# EXERCISE DETAILS:
Taking the line with "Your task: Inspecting" as the first, copy every line through the end of the records below exactly. Do not include pictures.

[Records from a collection]
Content starts
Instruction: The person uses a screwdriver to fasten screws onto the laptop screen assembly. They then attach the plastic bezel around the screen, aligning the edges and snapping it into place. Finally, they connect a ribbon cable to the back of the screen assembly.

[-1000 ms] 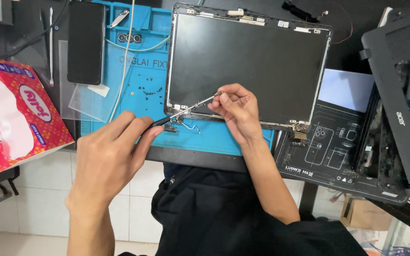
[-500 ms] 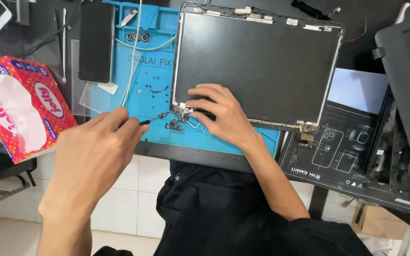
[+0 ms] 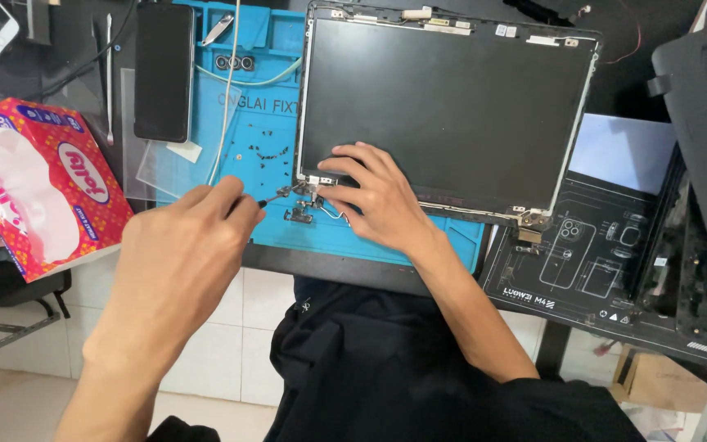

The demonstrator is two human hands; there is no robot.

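Head view: since the earlier frames, the right hand point(image 3: 374, 200) has been lowered flat onto the dark laptop screen panel's point(image 3: 452, 106) corner; the left hand point(image 3: 186, 245) stays clamped on a slim screwdriver point(image 3: 267, 200), tip at the metal hinge bracket point(image 3: 304, 196) beside it.

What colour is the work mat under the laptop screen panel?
Bright blue mat, seen in the head view, beneath the screen panel.

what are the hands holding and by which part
Left hand grips a thin tool by its handle end. Right hand presses the laptop screen panel's lower left corner, gripping nothing.
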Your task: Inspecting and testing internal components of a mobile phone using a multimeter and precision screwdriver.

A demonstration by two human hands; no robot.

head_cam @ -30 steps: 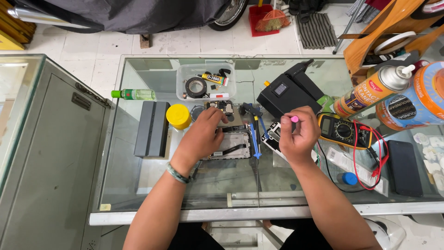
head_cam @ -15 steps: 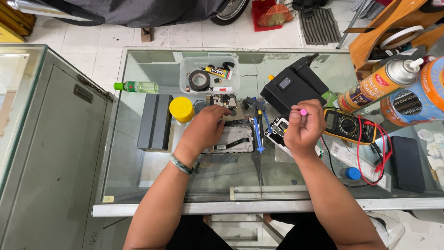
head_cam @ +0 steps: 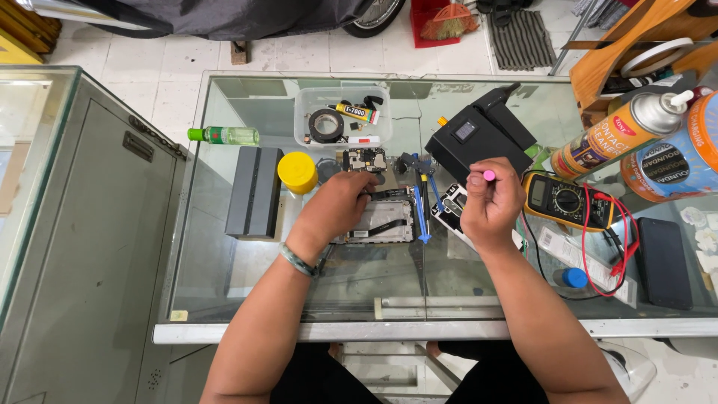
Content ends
# SOLUTION TO THIS EXERCISE:
Your task: Inspecting and testing internal components of a mobile phone using a multimeter and precision screwdriver.

A demonstration by two human hands; no robot.

head_cam @ -30 steps: 
head_cam @ -15 steps: 
head_cam @ +0 steps: 

Nothing else is needed for the answer.